(What to work on): Go through the listing below and output exactly the line with "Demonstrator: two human", the line with "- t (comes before", and each line between; omit the rest.

(Given records):
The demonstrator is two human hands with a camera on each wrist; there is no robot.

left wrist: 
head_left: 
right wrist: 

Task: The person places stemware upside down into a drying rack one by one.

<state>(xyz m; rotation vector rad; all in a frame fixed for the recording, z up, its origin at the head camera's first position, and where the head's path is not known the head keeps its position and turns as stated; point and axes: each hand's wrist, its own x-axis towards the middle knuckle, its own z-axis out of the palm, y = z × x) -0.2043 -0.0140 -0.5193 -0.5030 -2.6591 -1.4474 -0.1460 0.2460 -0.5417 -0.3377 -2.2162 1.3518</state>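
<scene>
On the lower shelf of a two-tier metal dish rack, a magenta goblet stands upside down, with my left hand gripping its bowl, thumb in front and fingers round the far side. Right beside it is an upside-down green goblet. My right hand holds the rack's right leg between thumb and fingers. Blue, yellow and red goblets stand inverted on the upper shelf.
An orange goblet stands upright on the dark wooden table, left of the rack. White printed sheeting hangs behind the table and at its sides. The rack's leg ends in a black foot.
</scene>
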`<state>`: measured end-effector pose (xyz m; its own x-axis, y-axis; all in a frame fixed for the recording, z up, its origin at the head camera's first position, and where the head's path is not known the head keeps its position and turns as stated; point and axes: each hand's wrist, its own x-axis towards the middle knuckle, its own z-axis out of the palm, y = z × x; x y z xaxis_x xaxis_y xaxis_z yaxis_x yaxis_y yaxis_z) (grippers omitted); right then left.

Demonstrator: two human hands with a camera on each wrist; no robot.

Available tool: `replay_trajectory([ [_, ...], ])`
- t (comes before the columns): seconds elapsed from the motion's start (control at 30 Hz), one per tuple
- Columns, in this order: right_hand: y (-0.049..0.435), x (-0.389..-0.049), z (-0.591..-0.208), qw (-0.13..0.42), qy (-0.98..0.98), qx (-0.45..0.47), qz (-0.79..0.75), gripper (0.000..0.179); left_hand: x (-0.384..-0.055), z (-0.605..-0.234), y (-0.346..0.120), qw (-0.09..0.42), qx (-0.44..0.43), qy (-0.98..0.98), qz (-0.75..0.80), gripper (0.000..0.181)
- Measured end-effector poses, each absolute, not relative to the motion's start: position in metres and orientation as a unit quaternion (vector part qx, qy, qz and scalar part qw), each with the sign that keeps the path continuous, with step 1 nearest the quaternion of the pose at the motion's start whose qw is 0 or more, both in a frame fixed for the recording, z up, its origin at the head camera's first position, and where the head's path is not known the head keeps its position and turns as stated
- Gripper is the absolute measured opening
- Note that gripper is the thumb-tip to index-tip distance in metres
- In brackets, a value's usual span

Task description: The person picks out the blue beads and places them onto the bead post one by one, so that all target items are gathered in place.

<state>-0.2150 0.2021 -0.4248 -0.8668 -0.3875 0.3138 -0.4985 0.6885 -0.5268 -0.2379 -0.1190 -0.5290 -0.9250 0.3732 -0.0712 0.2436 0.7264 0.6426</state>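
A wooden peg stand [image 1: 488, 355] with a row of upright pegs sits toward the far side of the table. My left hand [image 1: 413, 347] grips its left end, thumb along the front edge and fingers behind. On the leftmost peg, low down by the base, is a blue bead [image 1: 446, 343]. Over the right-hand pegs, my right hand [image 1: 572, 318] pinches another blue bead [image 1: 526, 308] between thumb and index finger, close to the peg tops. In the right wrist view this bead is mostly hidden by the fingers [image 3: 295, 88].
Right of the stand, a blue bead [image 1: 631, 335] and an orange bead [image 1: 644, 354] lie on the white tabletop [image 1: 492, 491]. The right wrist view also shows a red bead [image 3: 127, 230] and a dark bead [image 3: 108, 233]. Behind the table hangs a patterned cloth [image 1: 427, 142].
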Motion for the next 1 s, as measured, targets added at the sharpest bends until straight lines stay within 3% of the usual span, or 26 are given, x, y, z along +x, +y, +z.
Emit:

(Exercise output):
Demonstrator: two human hands with a camera on each wrist; no robot.

Available tool: `replay_trajectory([ [_, ...], ])`
- t (comes before the columns): seconds elapsed from the motion's start (control at 30 Hz), one per tuple

No additional output is expected for this exercise.